From the data below, retype exactly the lines starting with the one that contains "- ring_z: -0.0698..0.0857" and ending with the one that contains "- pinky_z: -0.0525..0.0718", both included.

********

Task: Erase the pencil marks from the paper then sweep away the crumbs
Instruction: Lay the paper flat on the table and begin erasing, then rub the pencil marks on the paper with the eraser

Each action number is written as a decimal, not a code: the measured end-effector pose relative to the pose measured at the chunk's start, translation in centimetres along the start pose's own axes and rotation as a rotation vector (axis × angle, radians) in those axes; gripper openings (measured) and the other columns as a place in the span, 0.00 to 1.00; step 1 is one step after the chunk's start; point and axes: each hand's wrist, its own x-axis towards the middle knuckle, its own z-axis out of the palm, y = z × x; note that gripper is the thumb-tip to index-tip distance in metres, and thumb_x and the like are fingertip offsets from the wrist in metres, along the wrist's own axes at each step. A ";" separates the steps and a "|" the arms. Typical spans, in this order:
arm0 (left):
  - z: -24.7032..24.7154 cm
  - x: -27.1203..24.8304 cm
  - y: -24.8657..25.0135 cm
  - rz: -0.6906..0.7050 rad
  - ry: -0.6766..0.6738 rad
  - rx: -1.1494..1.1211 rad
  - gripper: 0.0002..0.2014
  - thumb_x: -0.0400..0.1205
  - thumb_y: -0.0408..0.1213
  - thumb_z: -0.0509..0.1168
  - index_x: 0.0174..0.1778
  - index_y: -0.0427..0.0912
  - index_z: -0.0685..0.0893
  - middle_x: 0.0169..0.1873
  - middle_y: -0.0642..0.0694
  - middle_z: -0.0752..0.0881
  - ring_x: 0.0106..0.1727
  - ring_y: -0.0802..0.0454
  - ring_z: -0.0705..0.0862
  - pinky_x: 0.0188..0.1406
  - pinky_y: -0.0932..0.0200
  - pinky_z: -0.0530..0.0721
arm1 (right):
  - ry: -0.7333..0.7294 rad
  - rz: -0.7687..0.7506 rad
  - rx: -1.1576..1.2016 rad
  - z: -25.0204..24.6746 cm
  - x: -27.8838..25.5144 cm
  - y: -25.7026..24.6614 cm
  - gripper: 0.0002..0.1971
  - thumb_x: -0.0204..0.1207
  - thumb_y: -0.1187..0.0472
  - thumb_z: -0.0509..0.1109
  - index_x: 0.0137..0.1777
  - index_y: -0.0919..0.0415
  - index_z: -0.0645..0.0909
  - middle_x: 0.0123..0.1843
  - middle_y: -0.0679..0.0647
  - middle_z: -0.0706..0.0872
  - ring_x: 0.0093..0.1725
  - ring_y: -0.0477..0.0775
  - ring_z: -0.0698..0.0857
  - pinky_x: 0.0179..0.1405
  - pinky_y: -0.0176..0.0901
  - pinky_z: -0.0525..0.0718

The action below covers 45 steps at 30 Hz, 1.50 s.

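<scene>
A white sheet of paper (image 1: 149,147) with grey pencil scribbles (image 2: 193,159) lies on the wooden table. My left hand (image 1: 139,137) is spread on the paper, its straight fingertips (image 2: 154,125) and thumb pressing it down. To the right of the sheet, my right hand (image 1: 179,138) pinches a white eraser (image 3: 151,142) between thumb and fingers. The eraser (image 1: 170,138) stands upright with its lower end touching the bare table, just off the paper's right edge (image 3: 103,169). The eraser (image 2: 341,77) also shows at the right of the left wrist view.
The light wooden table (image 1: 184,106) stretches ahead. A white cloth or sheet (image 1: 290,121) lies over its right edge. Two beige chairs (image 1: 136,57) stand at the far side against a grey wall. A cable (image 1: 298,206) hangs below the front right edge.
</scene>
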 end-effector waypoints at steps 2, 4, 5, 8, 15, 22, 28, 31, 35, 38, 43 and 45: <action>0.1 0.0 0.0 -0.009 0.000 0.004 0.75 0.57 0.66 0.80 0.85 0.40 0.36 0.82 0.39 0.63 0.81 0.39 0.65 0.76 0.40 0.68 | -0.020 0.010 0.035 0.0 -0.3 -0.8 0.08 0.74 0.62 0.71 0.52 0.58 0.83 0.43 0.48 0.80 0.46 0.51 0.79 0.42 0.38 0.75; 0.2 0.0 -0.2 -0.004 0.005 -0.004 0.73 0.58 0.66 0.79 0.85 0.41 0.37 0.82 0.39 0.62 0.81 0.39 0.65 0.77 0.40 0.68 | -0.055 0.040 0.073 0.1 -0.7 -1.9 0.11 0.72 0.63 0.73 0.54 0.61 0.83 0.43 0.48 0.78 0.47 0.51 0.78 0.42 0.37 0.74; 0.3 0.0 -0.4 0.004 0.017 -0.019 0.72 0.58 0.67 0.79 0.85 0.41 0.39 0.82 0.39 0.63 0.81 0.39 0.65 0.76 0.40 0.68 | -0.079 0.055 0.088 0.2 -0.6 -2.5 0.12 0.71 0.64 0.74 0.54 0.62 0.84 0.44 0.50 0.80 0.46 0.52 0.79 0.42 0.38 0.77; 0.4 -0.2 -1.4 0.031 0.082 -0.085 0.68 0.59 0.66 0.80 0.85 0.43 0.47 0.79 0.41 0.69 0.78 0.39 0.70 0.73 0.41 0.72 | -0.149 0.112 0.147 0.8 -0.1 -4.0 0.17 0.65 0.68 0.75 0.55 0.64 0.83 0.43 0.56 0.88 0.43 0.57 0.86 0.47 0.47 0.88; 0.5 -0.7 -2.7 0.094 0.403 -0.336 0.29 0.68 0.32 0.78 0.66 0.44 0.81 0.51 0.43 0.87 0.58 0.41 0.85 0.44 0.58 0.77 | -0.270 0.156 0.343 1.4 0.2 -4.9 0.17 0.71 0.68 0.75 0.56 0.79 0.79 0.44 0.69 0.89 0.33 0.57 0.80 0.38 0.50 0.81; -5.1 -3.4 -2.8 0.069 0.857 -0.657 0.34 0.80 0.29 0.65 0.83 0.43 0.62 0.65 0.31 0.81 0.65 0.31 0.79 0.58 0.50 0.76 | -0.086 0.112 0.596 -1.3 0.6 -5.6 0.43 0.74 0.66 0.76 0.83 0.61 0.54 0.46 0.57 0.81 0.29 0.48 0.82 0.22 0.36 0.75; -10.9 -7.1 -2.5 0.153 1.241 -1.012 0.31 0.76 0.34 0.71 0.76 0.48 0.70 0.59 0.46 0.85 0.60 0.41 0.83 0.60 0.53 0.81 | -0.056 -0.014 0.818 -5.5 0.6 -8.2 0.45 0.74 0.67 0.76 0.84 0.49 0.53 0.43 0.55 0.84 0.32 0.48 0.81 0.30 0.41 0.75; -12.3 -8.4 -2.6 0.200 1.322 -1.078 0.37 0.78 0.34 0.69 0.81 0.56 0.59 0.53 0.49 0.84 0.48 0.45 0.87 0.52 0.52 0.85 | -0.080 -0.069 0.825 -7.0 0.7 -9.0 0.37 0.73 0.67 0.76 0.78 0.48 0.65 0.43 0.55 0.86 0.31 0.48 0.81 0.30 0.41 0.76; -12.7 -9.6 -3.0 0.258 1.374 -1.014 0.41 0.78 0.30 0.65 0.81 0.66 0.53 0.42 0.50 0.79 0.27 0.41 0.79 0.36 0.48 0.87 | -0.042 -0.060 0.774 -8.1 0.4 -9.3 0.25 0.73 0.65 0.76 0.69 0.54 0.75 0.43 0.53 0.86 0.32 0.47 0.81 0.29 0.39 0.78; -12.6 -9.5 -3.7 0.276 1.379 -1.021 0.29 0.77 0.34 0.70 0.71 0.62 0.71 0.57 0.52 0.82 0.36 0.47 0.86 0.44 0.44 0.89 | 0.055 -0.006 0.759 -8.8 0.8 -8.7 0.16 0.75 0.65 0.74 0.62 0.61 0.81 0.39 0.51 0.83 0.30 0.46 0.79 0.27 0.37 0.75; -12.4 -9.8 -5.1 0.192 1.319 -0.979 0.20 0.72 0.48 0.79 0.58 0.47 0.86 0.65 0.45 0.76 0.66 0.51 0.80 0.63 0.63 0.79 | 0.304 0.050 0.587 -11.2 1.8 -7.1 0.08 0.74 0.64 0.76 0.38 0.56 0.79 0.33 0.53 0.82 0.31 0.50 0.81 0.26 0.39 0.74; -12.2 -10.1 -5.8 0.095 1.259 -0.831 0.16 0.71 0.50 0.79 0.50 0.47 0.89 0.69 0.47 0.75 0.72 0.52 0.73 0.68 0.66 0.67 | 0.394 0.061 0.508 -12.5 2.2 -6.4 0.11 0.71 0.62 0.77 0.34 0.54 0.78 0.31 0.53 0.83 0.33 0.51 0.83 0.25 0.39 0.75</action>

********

▶ _Expected answer_:
  - ring_z: -0.0698..0.0857
  - pinky_x: 0.0179..0.1405
  - pinky_y: -0.0176..0.0901
  - pinky_z: -0.0525..0.0718

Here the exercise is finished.